DESCRIPTION OF THE TASK ->
Look through the records, and wherever the string "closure" turns up, copy out that line.
--- RECORD EXTRACTS Enclosed Below ---
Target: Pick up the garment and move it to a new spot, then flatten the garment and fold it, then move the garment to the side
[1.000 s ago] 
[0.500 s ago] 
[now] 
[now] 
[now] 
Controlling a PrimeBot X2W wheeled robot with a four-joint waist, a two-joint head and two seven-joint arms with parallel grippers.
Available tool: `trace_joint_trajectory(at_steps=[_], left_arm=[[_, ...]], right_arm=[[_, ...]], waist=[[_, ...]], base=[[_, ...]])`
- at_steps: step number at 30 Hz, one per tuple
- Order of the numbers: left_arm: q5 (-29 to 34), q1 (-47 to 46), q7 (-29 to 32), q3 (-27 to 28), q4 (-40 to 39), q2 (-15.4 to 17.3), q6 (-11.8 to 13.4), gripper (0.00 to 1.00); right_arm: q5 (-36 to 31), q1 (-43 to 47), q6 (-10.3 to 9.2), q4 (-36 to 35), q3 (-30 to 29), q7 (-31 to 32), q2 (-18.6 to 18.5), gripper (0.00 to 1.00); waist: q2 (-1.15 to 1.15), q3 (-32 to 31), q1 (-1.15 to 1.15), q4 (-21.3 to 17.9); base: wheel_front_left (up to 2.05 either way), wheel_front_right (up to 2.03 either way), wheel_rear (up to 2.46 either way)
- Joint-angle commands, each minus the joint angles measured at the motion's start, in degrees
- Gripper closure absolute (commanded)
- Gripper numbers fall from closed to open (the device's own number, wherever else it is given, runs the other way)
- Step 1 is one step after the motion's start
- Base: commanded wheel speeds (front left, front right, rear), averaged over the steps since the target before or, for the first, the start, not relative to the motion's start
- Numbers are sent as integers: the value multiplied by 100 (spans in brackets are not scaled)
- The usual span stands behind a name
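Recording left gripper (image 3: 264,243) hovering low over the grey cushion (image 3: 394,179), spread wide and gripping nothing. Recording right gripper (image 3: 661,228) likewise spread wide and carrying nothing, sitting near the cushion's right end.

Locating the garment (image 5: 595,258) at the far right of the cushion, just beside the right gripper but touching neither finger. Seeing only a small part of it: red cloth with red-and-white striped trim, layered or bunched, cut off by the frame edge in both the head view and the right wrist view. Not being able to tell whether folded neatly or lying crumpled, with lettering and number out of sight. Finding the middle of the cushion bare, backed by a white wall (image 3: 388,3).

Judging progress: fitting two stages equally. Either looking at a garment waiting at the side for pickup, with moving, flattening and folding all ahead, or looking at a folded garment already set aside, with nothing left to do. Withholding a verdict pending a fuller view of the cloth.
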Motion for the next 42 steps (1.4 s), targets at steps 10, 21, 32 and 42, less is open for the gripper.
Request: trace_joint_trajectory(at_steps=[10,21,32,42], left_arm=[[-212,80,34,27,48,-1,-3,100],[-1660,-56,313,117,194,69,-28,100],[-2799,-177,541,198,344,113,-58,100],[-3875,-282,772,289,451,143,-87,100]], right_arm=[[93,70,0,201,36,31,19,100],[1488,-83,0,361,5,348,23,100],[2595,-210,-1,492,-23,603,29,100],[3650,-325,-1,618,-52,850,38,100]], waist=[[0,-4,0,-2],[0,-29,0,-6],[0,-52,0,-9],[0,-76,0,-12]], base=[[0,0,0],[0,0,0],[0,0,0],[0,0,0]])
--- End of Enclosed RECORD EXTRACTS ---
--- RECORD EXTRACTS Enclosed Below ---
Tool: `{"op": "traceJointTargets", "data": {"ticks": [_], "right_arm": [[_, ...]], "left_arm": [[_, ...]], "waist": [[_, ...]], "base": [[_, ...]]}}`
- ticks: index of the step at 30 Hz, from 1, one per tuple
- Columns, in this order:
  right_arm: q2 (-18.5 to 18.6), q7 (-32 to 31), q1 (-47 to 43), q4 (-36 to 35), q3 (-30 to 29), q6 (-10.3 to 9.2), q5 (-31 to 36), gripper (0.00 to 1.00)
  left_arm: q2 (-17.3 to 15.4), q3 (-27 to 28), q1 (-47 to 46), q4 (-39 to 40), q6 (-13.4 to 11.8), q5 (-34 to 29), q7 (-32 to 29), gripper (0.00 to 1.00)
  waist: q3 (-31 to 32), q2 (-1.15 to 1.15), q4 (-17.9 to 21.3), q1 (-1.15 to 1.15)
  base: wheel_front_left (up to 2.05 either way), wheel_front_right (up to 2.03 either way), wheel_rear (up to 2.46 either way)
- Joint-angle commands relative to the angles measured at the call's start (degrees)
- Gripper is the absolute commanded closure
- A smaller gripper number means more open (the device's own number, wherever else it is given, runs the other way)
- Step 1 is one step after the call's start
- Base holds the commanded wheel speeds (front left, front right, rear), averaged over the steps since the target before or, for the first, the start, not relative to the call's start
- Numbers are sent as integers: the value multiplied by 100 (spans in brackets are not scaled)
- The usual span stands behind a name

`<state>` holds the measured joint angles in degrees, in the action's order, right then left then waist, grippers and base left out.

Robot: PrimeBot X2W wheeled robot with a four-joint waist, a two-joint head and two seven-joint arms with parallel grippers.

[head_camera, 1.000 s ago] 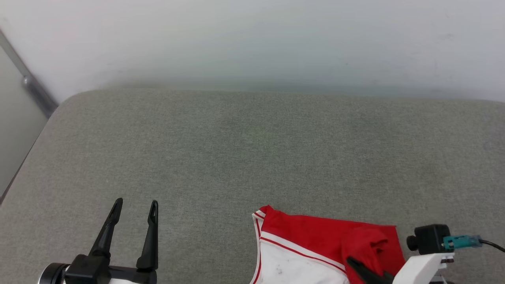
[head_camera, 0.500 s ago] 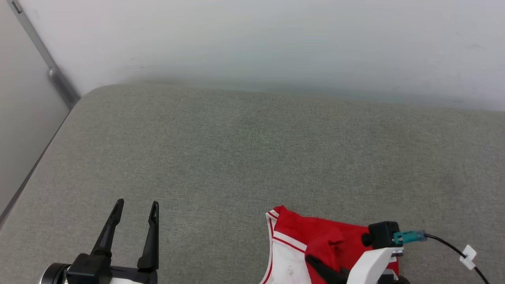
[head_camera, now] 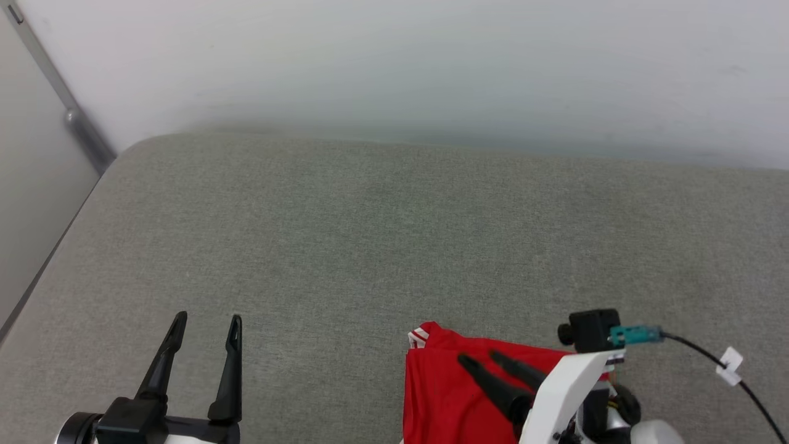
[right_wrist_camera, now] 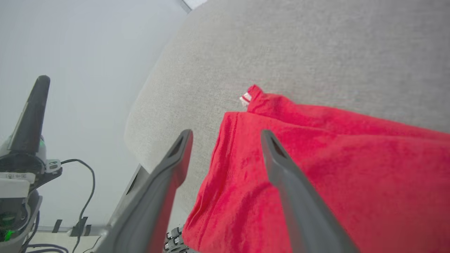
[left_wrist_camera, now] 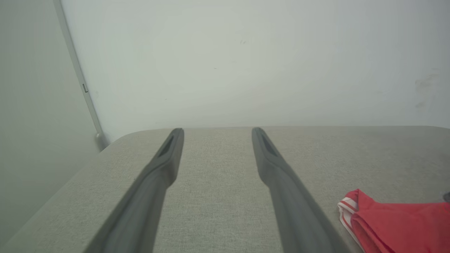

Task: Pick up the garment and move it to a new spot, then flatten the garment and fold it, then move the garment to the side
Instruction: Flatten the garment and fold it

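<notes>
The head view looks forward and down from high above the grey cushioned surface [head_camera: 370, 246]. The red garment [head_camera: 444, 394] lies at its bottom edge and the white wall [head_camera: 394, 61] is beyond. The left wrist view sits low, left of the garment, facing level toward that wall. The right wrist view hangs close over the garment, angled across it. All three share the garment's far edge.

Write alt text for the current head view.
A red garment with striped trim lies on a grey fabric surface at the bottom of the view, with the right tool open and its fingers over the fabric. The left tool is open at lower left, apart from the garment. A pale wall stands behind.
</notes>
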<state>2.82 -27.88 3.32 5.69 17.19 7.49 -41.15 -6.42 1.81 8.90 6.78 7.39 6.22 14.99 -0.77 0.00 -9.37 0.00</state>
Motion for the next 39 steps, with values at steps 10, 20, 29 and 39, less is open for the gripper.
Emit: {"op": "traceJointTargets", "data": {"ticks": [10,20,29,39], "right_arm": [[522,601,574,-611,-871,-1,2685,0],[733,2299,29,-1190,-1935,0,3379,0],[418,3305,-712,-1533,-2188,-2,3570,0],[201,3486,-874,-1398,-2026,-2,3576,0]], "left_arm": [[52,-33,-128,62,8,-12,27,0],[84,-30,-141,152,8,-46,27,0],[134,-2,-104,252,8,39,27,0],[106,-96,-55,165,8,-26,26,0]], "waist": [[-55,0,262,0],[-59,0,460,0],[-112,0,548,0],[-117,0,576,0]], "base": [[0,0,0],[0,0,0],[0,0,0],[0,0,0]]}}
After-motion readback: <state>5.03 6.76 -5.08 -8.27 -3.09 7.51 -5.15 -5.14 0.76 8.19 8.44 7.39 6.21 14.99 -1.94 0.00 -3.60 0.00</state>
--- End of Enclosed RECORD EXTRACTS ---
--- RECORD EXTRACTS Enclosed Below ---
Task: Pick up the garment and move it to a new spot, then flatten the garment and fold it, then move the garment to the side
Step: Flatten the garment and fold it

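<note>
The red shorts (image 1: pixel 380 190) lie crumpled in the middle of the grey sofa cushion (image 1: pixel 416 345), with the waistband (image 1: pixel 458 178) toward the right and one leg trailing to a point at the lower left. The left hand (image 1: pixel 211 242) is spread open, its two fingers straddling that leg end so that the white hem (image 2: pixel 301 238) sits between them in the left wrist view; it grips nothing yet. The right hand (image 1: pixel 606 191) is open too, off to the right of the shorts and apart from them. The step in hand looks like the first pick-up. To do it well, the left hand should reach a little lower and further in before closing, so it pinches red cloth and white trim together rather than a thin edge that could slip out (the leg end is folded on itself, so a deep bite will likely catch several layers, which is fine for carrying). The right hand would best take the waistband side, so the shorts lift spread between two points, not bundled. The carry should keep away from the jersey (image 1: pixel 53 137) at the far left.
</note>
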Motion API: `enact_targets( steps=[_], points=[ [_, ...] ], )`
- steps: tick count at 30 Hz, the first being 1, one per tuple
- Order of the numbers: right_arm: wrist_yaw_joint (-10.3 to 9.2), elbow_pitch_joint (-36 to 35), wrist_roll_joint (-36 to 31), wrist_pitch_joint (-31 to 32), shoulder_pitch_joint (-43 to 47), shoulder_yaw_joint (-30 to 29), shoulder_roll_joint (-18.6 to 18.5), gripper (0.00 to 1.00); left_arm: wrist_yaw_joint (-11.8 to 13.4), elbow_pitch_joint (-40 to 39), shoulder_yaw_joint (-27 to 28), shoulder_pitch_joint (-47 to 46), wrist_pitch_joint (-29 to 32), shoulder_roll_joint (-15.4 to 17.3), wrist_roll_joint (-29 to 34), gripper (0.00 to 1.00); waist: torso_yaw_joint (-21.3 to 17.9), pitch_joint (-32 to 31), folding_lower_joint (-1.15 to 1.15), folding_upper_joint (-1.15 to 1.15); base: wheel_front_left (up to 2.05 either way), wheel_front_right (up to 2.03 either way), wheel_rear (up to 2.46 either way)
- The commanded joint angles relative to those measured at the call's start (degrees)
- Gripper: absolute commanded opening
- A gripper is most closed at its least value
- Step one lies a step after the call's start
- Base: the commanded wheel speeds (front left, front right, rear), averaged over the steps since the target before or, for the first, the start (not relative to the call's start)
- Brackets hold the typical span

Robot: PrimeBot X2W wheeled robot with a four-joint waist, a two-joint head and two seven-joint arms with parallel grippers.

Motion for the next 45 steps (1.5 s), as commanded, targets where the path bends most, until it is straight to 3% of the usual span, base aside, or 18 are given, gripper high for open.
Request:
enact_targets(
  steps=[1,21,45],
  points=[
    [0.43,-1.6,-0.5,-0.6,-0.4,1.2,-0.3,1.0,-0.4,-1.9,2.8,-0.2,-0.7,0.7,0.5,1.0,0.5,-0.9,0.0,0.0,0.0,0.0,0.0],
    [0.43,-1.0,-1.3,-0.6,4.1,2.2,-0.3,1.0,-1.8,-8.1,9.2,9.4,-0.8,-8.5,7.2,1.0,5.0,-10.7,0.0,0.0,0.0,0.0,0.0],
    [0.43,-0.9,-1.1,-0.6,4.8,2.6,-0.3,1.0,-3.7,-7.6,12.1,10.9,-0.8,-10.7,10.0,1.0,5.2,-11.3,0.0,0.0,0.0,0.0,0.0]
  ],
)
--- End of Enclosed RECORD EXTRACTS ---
ANSWER SECTION ->
- Gripper closure absolute (commanded)
- Gripper is the absolute commanded closure

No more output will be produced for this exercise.